Kobe Hernandez-Foster

Personal information
- Full name: Kobe Andre Hernandez-Foster
- Date of birth: June 26, 2002 (age 23)
- Place of birth: Los Angeles, California, United States
- Height: 5 ft 9 in (1.75 m)
- Position: Defensive midfielder

Team information
- Current team: Detroit City
- Number: 22

Youth career
- 2016–2020: LA Galaxy
- 2020–2021: VfL Wolfsburg

Senior career*
- Years: Team / Apps / (Gls)
- 2018–2020: LA Galaxy II / 3 / (0)
- 2021: VfL Wolfsburg / 0 / (0)
- 2022–2023: HamKam / 35 / (1)
- 2024–2025: Birmingham Legion / 49 / (2)
- 2025: Las Vegas Lights / 0 / (0)
- 2025–: Detroit City / 12 / (1)

International career^{‡}
- 2018–2019: United States U17 / 23 / (3)

= Kobe Hernandez-Foster =

American soccer player (born 2002)

Kobe Andre Hernandez-Foster (born June 26, 2002) is an American soccer player who currently plays for Detroit City. Besides the United States, he has played in Germany for VfL Wolfsburg in the German Bundesliga.

== Club career ==
Hernandez-Foster joined LA Galaxy's academy in 2016 and appeared for Galaxy's USL side LA Galaxy II as an injury-time substitute during a 3–1 loss to OKC Energy on September 12, 2018.

On July 13, 2020, it was announced that Hernandez-Foster, along with fellow United States youth national teamer Bryang Kayo, signed with VfL Wolfsburg of the German Bundesliga. It was announced that Hernandez-Foster would begin playing with the club's U-19 team.

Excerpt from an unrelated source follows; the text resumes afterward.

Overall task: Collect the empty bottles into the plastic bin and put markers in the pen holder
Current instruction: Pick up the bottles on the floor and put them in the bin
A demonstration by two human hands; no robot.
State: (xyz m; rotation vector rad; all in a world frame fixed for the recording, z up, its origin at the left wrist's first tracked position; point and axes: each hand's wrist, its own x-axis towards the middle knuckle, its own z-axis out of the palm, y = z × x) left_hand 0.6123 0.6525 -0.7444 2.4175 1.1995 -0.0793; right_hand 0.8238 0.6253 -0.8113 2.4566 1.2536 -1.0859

Hernandez-Foster trained with Norwegian club HamKam during the autumn of 2021, but was not signed due to the team having a foreign player limit. After the team secured promotion to Eliteserien they signed him on a two-year deal on November 4, 2021.

On March 12, 2024, Hernandez-Foster returned to the United States, signing with USL Championship side Birmingham Legion. On July 26, 2025, Hernandez-Foster was transferred to Las Vegas Lights, but five days later was transferred to Detroit City.

== International career ==
Hernandez-Foster was born in the United States to a Honduran father and Guatemalan mother. In October 2019, he was named to the United States squad for the 2019 FIFA U-17 World Cup in Brazil.